On sent quand même qu’il ne reste plus beaucoup d’idées à servir au public. Après le théâtre, le cinéma, voici maintenant l’arrivée des milliardaires dans l’Arconia.
L’humour retombe vite tant la parodie est grossière et peu recherchée :
Les acteurs jouant les fils de Sofia essayent maladroitement de prendre un accent italien et un ton menaçant avec nos héros, façon parodie cheap des Sopranos. On rappellera qu’ils ont tous grandi aux USA et n’ont jamais met les pieds en Italie…
Une grande déception vient de l’utilisation du grand Bobby Cannavale, devenant un cliché du lover italien fantasque, dont l’intrigue devient pathétique une fois entièrement déroulée.
Côté de l’intrigue de Mabel, on découvre une de ces anciennes amies Althea (Beanie Feldstein), simple fille sans envergure devenue par la magie de Tik Tok, la nouvelle star de la musique américaine.
La caricature du star system et du quart d’heure de gloire prévu par Andy Warhol est pauvre et médiocre au possible. On sent le caméo inséré au marteau pilon.

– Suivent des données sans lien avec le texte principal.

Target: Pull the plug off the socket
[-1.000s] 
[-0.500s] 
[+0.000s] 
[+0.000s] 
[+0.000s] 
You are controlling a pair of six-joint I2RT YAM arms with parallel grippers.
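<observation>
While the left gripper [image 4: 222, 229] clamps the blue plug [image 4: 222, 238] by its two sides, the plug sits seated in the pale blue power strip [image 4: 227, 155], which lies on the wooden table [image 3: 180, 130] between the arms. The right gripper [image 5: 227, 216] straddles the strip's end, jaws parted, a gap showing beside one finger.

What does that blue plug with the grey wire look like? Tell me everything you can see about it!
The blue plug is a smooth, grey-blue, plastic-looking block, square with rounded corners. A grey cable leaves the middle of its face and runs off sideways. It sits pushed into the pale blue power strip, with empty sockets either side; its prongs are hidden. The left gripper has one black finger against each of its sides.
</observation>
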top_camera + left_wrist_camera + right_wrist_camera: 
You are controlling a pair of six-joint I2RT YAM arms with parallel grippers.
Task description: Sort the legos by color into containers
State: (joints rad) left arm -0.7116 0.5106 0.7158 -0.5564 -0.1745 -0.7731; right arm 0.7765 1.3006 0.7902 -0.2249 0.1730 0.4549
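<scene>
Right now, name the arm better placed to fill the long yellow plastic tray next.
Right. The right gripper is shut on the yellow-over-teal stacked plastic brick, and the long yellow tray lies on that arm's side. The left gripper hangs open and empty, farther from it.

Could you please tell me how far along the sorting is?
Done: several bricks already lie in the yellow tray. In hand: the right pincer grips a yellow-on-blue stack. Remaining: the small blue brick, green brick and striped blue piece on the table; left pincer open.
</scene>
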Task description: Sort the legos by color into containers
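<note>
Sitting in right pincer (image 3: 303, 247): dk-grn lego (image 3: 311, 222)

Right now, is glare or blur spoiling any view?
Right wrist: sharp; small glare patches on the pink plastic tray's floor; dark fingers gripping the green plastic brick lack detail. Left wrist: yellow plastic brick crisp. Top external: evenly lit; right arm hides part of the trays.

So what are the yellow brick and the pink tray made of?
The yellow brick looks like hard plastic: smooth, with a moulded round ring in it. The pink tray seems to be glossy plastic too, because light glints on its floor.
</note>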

Idem pour la dénonciation gratuite des hommes politiques avec le Maire de New York Beau Tillman (Keegan-Michael Key), qui avoue sans qu’on le lui demande, d’être opportuniste, menteur, manipulateur corrompu jusqu’à la moelle, et de n’accorder ses faveurs qu’aux milliardaires ayant financé sa campagne.
Pour l’intrigue de Charles, j’avais espoir que le rôle de la femme fatale Sofia (Tea Leoni) soit à la hauteur du talent de l’actrice, mais là encore, les intrigues déçoivent. On nage dans le cliché de la veuve, avec quelques mystères, mais sans reliefs.
Même les 3 milliardaires incarnés par Renée Zellweger, Christoph Waltz et Logan Lerman, présentés comme les Némésis de notre trio, se révèlent pas être aussi rusés et dégourdis qu’annoncés.
Là encore, la critique de l’argent-roi qui perd contre des héros au grand cœur, marque la fainéantise des auteurs.
Je redoute que la sixième saison soit la saison de trop.